▶ [Data section]:
==========
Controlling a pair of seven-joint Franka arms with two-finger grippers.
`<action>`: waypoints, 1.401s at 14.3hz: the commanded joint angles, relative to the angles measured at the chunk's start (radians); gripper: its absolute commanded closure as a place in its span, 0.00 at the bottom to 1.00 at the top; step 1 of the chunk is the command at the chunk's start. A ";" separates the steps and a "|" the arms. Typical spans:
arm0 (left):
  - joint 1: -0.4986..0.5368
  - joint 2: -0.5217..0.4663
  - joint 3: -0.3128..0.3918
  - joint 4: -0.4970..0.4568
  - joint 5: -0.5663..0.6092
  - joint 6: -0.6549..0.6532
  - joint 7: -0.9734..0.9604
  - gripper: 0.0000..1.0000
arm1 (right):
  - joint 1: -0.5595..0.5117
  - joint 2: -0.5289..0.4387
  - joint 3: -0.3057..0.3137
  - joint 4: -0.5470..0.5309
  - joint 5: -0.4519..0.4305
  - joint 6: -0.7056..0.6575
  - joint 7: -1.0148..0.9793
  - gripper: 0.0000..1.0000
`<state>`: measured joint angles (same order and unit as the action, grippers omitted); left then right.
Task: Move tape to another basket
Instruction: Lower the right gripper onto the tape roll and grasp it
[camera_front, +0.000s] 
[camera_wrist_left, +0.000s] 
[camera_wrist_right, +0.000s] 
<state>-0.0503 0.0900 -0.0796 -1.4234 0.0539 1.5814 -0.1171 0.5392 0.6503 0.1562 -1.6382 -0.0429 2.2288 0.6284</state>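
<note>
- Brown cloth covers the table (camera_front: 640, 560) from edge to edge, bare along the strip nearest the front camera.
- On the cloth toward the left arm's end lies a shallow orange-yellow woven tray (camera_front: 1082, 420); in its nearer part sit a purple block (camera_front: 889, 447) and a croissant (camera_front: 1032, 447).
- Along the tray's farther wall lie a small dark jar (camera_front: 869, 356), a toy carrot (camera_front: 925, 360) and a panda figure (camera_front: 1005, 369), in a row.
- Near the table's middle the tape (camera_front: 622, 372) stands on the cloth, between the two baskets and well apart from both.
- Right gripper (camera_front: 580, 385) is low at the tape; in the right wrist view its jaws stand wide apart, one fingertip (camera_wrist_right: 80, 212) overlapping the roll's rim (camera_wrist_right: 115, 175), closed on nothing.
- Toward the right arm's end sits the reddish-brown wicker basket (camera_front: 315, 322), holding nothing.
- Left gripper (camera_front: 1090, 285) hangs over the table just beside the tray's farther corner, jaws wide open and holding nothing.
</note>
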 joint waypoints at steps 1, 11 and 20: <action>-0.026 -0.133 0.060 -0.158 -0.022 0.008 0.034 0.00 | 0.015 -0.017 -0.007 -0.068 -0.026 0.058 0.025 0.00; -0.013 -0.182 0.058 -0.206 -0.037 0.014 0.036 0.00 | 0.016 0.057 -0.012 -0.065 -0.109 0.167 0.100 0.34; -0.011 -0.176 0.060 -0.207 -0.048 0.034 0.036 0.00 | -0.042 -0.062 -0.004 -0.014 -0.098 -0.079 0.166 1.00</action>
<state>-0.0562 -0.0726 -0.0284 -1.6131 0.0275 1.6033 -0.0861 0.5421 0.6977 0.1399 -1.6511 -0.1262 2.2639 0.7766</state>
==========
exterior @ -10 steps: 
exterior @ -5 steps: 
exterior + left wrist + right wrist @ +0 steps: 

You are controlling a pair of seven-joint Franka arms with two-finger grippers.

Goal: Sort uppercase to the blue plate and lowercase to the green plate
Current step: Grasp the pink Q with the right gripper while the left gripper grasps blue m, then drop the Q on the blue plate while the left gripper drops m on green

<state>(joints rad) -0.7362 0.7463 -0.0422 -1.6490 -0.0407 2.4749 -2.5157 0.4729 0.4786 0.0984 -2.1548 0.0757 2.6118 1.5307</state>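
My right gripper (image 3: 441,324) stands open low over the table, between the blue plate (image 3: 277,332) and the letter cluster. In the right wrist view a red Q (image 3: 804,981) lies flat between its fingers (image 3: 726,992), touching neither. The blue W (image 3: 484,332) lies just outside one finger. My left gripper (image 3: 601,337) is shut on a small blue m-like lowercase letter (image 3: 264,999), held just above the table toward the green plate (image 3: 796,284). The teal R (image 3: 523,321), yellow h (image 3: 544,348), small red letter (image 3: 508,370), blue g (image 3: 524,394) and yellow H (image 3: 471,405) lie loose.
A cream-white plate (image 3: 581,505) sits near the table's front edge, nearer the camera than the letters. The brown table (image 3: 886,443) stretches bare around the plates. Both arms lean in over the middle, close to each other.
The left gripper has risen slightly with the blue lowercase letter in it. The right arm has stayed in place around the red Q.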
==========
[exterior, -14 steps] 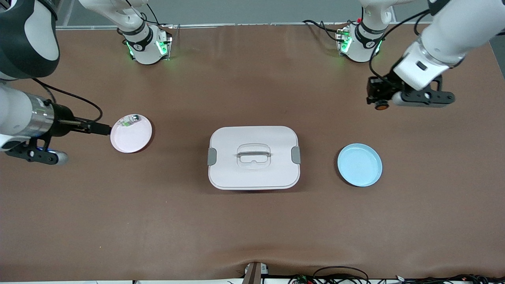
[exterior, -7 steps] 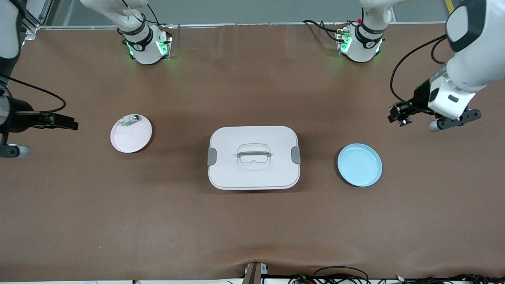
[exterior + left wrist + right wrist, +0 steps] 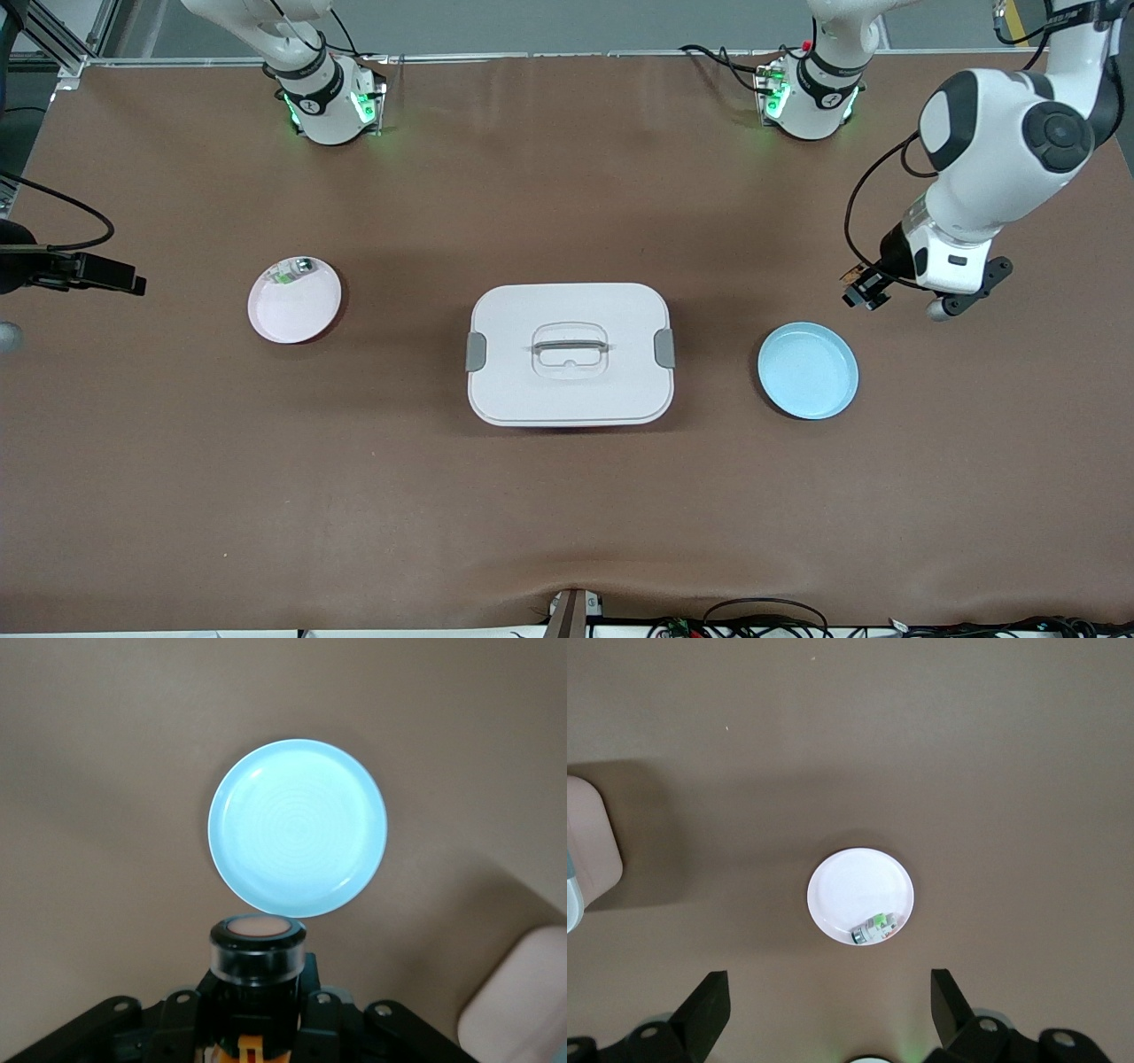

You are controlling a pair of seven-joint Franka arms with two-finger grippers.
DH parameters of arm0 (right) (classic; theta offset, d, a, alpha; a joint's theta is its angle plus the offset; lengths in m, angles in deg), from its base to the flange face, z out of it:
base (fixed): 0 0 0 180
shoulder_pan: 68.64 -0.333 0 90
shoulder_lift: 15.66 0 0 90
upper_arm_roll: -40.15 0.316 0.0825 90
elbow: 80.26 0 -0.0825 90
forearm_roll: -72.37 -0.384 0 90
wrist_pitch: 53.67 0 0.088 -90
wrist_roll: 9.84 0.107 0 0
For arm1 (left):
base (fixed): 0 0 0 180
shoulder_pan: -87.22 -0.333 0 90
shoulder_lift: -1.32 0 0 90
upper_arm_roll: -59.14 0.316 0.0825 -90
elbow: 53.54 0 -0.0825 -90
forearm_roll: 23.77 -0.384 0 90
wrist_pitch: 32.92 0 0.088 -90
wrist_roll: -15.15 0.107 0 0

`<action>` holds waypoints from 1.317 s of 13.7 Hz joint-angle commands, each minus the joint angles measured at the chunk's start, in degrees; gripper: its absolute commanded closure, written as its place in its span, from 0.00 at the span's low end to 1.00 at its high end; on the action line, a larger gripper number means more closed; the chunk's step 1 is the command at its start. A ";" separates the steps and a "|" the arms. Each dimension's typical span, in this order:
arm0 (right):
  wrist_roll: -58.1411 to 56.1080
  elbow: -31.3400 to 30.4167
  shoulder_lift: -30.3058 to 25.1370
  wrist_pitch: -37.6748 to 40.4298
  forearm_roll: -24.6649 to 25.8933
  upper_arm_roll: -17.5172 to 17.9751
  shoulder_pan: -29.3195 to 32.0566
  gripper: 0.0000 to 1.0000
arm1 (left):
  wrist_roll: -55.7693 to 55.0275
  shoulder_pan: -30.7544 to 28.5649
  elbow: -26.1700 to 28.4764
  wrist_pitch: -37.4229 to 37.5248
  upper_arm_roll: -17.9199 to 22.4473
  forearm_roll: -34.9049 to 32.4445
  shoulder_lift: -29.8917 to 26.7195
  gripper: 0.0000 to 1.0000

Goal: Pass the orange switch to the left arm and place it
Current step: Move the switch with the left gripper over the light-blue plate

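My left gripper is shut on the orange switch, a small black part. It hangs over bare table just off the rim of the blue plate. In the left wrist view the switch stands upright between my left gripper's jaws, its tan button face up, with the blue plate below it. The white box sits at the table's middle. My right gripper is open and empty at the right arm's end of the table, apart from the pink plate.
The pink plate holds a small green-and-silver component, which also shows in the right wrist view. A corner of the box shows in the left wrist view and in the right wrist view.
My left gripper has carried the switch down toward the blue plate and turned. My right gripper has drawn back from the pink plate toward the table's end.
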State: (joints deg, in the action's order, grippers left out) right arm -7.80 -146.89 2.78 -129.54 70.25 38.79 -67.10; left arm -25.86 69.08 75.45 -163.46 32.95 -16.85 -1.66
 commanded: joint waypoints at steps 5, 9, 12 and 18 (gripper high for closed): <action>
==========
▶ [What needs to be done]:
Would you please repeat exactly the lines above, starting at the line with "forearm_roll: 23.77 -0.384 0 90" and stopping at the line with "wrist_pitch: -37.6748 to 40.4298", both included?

▶ [Your response]:
forearm_roll: 23.77 -0.384 0 90
wrist_pitch: 32.92 0 0.088 -90
wrist_roll: -15.15 0.107 0 0

`<action>` holds waypoints from 1.317 s of 13.7 Hz joint-angle commands, each minus the joint angles measured at the chunk's start, in degrees; gripper: its absolute commanded closure, written as its place in its span, from 0.00 at the span's low end to 1.00 at its high end; on the action line, a larger gripper number means more closed; the chunk's step 1 is the command at its start. A ";" separates the steps and a "|" the arms. Each dimension's typical span, in this order:
arm0 (right):
  wrist_roll: -58.1411 to 56.1080
  elbow: -31.3400 to 30.4167
  shoulder_lift: -30.3058 to 25.1370
  wrist_pitch: -37.6748 to 40.4298

Nothing remains to be added to the exercise.